Tuesday I took Theo to the vet - he apparently is extremely allergic to fleas. I couldn’t find any on him or the other cats, and the vet found scant evidence of flea dirt. Poor thing licked himself raw in places and had rashes in others. I doused everybody with Advantage and Theo got a steroid shot. He is going to be an expensive cat if I have to keep them all on Advantage or Frontline year round. The good news is that the blood work showed a very healthy cat. He has gained 1.8 pounds since we adopted him on Oct. 31.

The rest of the week I pretty much worked, came home and puttered in the garden for a few minutes, watched an episode of Mad Men (I love Peggy Olson!) on iTunes, and went to bed early. I’m back on a vitamin regime and taking probiotics, so I hope that my flagging energy will come back this weekend.

With Theo in my lap. He is one hot kitteh. Yesterday I called him Goldilocks in the ruse that we were searching for a mattress that was just right for him. We found one, and we now have TWO real beds in our house! I guess this means that we have risen up in ranks. Theo responded by throwing up a hairball on the comforter.

As a result, I don’t feel like I’ve been pummeled with a bag of bricks this morning. Instead, I feel like I’ve been pummeled with a bag of old tennis balls. I hope to reach the point when I feel like I’ve been pummeled with a bag of mashed potatoes.

I gazed out upon the mess that is the Back Forty this morning, and noted that the fig tree is nearly 20 feet tall. I think that we’ll need to cut it back by half this winter.

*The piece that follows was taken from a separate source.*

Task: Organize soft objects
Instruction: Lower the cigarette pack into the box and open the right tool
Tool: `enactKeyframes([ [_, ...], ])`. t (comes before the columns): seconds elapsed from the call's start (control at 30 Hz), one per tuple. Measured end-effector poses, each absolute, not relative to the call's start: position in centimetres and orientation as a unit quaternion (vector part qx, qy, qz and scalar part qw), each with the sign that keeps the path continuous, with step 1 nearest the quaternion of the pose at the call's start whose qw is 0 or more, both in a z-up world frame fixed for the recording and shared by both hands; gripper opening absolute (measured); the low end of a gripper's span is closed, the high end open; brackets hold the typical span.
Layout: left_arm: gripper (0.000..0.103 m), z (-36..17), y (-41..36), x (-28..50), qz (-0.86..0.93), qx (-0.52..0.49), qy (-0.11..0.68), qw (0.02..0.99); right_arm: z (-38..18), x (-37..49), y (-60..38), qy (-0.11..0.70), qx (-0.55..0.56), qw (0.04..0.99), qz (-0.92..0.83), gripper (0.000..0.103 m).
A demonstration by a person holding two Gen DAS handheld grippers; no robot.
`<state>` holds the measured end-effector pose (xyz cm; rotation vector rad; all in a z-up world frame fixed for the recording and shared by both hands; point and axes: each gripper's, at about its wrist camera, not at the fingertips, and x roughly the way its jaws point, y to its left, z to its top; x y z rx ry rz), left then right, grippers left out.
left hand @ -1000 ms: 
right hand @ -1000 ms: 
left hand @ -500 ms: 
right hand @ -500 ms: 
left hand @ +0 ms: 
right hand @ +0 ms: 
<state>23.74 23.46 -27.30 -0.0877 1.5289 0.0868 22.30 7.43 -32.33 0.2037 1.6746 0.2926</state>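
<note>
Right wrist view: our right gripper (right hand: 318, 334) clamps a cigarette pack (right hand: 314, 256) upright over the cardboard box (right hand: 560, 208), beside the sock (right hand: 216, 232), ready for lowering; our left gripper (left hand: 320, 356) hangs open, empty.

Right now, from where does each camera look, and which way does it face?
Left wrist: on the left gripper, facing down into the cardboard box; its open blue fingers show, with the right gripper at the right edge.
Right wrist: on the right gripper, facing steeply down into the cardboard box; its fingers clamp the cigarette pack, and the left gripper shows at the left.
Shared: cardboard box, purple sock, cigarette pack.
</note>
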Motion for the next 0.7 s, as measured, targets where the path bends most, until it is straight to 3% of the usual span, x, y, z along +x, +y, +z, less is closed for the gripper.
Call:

My second crop of field peas will be ready to pick this week, and I’m getting a few okra to toss it with them.

This morning I plan to make some woodcut prints, some on handmade paper and some on Stonehenge paper. I have some rubber block prints that I’m going to make some cards and bookmarks with too. I decided that if I set up in September’s Indie Market I want a few less expensive items for sale. I have a couple of woodcuts that I’ve never made prints from, and some prints that I made a couple of years ago that just need mats.

I still have a bucket of cotton/corn shuck pulp so depending on how my hands feel I may pull sheets of that today too.

One thing that I’ve been working on a little at a time is the Friends of the Greensboro Farmers Curb Market website/blog. Others have been entering the information and I’ve been monkeying around with the format and structure and links. Please link to it if you have a blog or website. We need to raise our presence on search pages. After I finish here, I’m going to try to figure out where to put some meta tags on that site.

Yesterday, Sandy and I went to the market and bought corn from two different vendors, milk, boiled peanuts, watermelon, walnut/pomegranate spread, pita bread, ground beef, and a Cherokee Purple tomato. We ran into old friends there, and Sandy remarked as we walked out what a great social place it is. One of the reasons that it is so special is that people are so friendly - it really is a community of like-minded spirit. Mornings like this make me doubly proud to be a part of the Friends group.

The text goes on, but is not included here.